Traps were hung from tree branches about 1 m above the ground and placed on the edge of woods that surrounded nurseries and orchards and inside the orchards and nursery stocks. In 2016, four traps were deployed in the Calloway wholesale nursery and three in each Caldwell orchard and Todd wholesale nursery during March through November. In 2017 and 2018, four traps per location were set, which were monitored during February through October and March through August, respectively. Catching bottles were replaced biweekly in 2016. For the next 2 yr, populations were monitored weekly from March to May (period of overwintering ambrosia beetle emergence) and biweekly thereafter. Catching bottles were brought to the laboratory for examination. After filtering and rinsing each sample, ambrosia beetles were grouped and tallied using a dissecting stereoscope. Populations were recorded for C. mutilatus, X. crassiusculus, X. germanus, and X. saxesenii as mean number beetles per trap per week (B/T/W). Ambrosia beetle species were surveyed for each location and identified to species by specialists. An ambrosia beetle collection is available at the Insect Museum in the Department of Entomology at the University of Kentucky, Lexington, KY.
Results
Detection of ambrosia beetles and bark beetle species. In a period of 3 yr, 29 ambrosia and bark beetle species were identified in nursery crop production and an experimental orchard located in Caldwell, Todd, Graves, and Calloway Counties in western Kentucky (Table 1). Invasive ambrosia beetles such as C. mutilatus, X. saxesenii, X. crassiusculus, and X. germanus were captured at each location; therefore, they were chosen to study their seasonal population patterns. Monarthrum fasciathum (Say) and Xyleborus ferrugineus (F.) were the only native ambrosia beetle species found in all surveyed counties. Thirteen bark beetles were identified, with Scolytus multistriatus (Marsham) being the only invasive species captured. Among the native bark beetles, the capture of Phloeotribus dentrifrons (Blackman) and Thysanoes fimbricornis LeConte signifies, to the best of our knowledge, first time reports in Kentucky. All nine invasive species recorded in this study (eight ambrosia beetles and one bark beetle), except Scolytus multistriatus (Marsham), were captured in Graves County.

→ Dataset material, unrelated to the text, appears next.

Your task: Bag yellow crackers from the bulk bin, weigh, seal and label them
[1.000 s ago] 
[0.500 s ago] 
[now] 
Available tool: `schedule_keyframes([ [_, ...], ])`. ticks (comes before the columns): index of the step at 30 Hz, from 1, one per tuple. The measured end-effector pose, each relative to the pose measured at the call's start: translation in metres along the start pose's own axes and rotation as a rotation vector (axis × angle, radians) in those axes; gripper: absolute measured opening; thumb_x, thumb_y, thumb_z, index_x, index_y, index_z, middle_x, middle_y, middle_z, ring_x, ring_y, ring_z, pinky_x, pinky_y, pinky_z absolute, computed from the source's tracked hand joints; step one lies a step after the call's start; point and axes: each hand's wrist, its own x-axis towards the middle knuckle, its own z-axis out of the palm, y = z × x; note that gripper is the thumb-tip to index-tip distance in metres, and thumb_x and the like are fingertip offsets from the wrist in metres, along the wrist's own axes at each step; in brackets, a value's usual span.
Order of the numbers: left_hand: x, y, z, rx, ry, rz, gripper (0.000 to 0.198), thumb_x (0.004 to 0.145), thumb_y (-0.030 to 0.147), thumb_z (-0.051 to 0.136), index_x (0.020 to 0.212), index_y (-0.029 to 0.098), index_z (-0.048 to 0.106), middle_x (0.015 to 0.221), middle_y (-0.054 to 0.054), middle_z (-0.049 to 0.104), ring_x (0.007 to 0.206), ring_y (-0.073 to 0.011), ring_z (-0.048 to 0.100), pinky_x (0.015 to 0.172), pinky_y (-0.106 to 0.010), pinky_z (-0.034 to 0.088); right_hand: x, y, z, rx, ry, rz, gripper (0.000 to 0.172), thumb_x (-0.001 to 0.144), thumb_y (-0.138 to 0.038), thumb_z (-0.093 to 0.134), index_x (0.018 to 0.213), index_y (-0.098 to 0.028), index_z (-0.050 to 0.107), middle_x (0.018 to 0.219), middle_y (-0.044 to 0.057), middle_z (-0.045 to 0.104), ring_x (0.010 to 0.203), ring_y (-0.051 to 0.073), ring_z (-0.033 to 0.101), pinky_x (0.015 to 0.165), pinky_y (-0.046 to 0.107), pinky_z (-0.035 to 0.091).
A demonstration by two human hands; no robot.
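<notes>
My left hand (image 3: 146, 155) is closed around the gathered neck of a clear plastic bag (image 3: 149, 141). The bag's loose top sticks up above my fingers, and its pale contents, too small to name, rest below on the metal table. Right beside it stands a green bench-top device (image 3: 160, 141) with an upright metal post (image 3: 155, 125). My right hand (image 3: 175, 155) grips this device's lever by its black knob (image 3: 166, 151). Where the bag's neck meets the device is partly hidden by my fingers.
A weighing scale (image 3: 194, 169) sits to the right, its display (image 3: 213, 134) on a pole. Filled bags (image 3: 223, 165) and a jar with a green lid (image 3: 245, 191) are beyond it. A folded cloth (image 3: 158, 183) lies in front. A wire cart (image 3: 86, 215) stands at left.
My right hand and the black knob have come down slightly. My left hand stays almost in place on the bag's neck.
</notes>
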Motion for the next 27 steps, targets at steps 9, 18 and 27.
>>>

Seasonal population patterns. By the fourth week of April 2016, X. crassiusculus reached 146.04 ± 5.86 (mean ± SEM) B/T/W (Fig. 1A), which decreased sharply by the end of May (5.89 ± 0.60 B/T/W). Thereafter, few specimens were captured until they were no longer detected in early November. Spring emergence of ambrosia beetles began earlier in western Kentucky in 2016 (Fig. 1A), because the initial and progressive population increases were not recorded. Therefore, in 2017, the traps were set in mid-February, and monitoring was performed weekly during March and April. Xylosandrus crassiusculus started to emerge in mid-March 2017 and reached the highest peak of 73.50 ± 35.96 B/T/W by the third week of April, then the number of beetles declined, and low numbers of 1.94 ± 7.73 B/T/W were found after the first week of July. The 2016 and 2017 population patterns coincided in the drastic decline of beetle captures in late April. In 2018, X. crassiusculus emergence, in all counties, experienced a delay and reduction in the population in comparison with 2016 and 2017, reaching 15.06 ± 6.01 B/T/W the second week of May. Only in the summer of 2018, a rising trend of X. crassiusculus was recorded from a trap located in the woods near a creek in Todd County, where the maximum population (195 B/T/W) was recorded in August. This phenomenon was not observed in previous years.



Citation: Journal of Entomological Science 56, 3; 10.18474/JES20-50
In 2016, C. mutilatus was captured in high numbers (69.28 ± 57.98 B/T/W) by the third week of April and then it declined to zero captures in October (Fig. 1B). In 2017, C. mutilatus began emerging in early April and reached high populations the third week of April at 84.94 ± 24.71 B/T/W. Thereafter, the population remained low for the rest of the season. In 2018, the number of C. mutilatus captures were very low in all counties (Fig. 1B) at all times; the maximum count was 0.69 ± 0.41 B/T/W in early May.
Overall, X. germanus was captured in low numbers in western Kentucky. The highest count in 2016 was 9.75 ± 0.18 B/T/W in late April. In 2017, this species was initially detected the second week of March at low numbers, reaching a maximum of 2.38 ± 0.65 B/T/W by the second week of April. In 2018, the initial captures began in April in all locations, the numbers remained low until the end of the growing season. The highest count of 2.44 ± 1.12 B/T/W was recorded the last week of May (Fig. 1C). No X. germanus specimens were captured after August in 2016 and 2017; however, a few individuals were captured in September and October 2018.
Xyleborinus saxesenii was widely spread and active during the monitoring period, although in low numbers. It was captured as early as late February in 2017 and reached the highest captures of 4.06 ± 1.52 B/T/W at the end of March. In 2018, no beetles were captured until the second week of April; however, the counts were very low at 0.31 ± 0.14 B/T/W.
Discussion
Detection of ambrosia beetles and bark beetle species. A diverse and large group of bark and ambrosia beetles was identified in western Kentucky; invasive ambrosia beetle species were more numerous and widely distributed than native species. Natural hardwood lots surrounded the locations where these surveys were conducted in Caldwell, Todd, and Calloway Counties, whereas the location in Graves County was located within a wildlife refuge with a dense hardwood forest. Forest composition and climate influence diversity and activity density of native ambrosia beetle species in deciduous temperate forests, and higher forest richness favor the establishment of exotic beetles (Rassati et al. 2016). Furthermore, forest stand characteristics such as age and structure determined ambrosia beetle diversity, abundance, and density (individuals/stem/ha). These parameters slightly impacted ambrosia beetle diversity and the high exotic vs. native species proportion in an oak-hickory forest stand in Missouri (Reed and Muzika 2010).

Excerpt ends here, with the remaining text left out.